> **YOUR OBJECTIVE**
Starting at the line that has "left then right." and stopping after the line that has "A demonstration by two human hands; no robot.", reproduce the listing below exactly; omit everything else.
━━━ INFORMATION SUPPLIED
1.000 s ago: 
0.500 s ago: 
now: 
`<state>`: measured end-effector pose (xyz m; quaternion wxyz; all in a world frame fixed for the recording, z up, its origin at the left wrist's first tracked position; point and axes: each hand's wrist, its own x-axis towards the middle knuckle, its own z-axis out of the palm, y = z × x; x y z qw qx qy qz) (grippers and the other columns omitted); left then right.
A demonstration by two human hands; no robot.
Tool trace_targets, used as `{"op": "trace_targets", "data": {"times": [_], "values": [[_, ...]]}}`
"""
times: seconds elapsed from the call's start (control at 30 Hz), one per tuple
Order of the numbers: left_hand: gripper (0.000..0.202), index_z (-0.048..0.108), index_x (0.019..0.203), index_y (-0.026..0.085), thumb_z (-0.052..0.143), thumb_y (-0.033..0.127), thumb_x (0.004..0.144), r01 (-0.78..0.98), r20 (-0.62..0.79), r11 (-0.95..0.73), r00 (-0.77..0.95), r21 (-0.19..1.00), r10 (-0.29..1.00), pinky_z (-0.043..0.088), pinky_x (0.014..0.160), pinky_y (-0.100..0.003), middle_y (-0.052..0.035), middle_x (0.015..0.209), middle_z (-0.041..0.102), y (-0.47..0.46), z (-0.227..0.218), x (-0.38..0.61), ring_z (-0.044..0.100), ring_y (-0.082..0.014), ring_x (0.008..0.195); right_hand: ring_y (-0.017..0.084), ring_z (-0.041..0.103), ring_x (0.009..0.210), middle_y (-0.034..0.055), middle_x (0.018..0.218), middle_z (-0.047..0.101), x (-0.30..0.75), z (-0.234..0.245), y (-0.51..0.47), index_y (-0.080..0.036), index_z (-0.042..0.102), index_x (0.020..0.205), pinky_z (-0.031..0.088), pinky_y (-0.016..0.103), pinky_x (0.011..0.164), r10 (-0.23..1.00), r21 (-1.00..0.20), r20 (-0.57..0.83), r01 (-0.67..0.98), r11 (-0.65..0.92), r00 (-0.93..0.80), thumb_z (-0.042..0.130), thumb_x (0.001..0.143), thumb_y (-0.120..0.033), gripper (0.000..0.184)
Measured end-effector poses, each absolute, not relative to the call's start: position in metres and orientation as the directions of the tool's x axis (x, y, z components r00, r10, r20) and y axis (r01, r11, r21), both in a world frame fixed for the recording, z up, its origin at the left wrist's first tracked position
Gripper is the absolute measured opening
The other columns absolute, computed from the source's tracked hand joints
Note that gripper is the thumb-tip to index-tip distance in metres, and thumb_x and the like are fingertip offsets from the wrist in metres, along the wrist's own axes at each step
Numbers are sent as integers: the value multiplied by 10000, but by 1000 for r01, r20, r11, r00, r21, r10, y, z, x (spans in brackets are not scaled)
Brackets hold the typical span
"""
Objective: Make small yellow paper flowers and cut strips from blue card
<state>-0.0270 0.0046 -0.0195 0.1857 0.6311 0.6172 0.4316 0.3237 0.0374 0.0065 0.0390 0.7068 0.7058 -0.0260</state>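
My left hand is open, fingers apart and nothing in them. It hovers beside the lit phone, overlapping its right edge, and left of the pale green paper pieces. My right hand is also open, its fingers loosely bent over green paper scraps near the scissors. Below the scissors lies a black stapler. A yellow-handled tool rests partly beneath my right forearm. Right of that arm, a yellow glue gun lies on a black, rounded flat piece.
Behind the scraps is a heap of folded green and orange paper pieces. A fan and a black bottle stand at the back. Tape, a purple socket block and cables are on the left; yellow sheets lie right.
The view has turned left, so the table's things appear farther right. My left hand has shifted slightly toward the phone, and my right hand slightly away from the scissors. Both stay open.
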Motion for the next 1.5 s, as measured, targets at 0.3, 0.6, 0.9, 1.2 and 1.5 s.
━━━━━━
> **EXERCISE SOLUTION**
`<state>`: measured end-effector pose (xyz m; quaternion wxyz; all in a world frame fixed for the recording, z up, its origin at the left wrist's first tracked position; point and axes: each hand's wrist, its own x-axis towards the middle knuckle, its own z-axis out of the palm, y = z × x; x y z qw qx qy qz) (grippers and the other columns omitted); left then right.
A demonstration by two human hands; no robot.

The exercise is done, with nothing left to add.